From the line with "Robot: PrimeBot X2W" through the final line below, restate each line word for word and return nothing else.

*** DATA EXCERPT ***

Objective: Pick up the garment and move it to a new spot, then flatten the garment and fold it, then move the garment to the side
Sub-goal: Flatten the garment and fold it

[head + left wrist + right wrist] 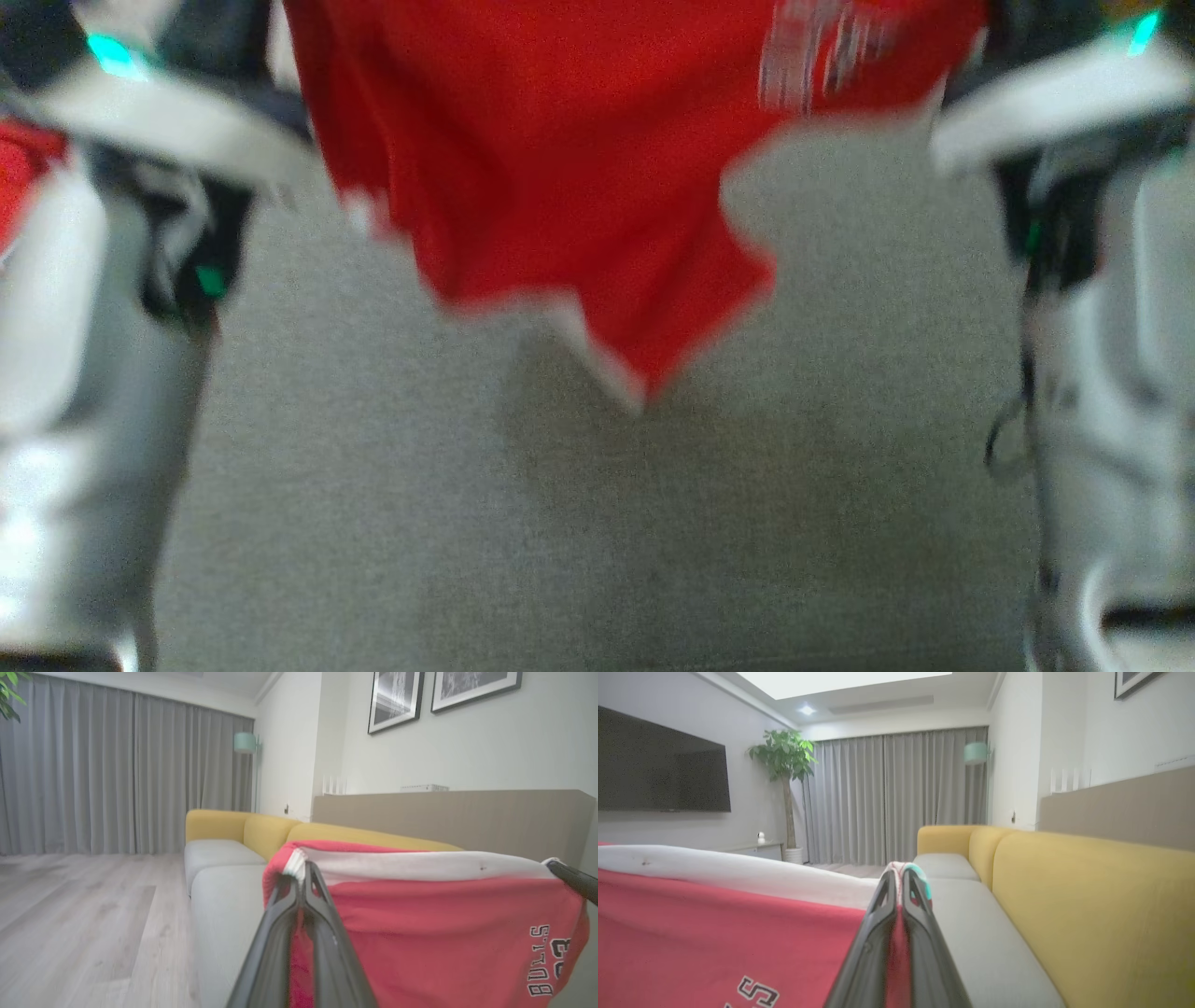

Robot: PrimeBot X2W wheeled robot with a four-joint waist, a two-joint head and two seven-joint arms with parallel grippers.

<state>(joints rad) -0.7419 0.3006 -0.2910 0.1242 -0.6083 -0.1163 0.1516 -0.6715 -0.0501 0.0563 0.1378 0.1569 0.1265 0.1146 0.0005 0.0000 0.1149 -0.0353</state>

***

ANSWER SECTION:
Robot: PrimeBot X2W wheeled robot with a four-joint waist, a two-joint head and two seven-joint arms with parallel grippers.

<state>(joints rad) -0.7419 0.3006 -0.2910 0.1242 -0.6083 -0.1163 0.1516 -0.6715 -0.0501 0.0563 0.1378 0.1569 0.1265 0.1146 0.0005 0.0000 0.1149 -0.0353</state>

No further answer is needed.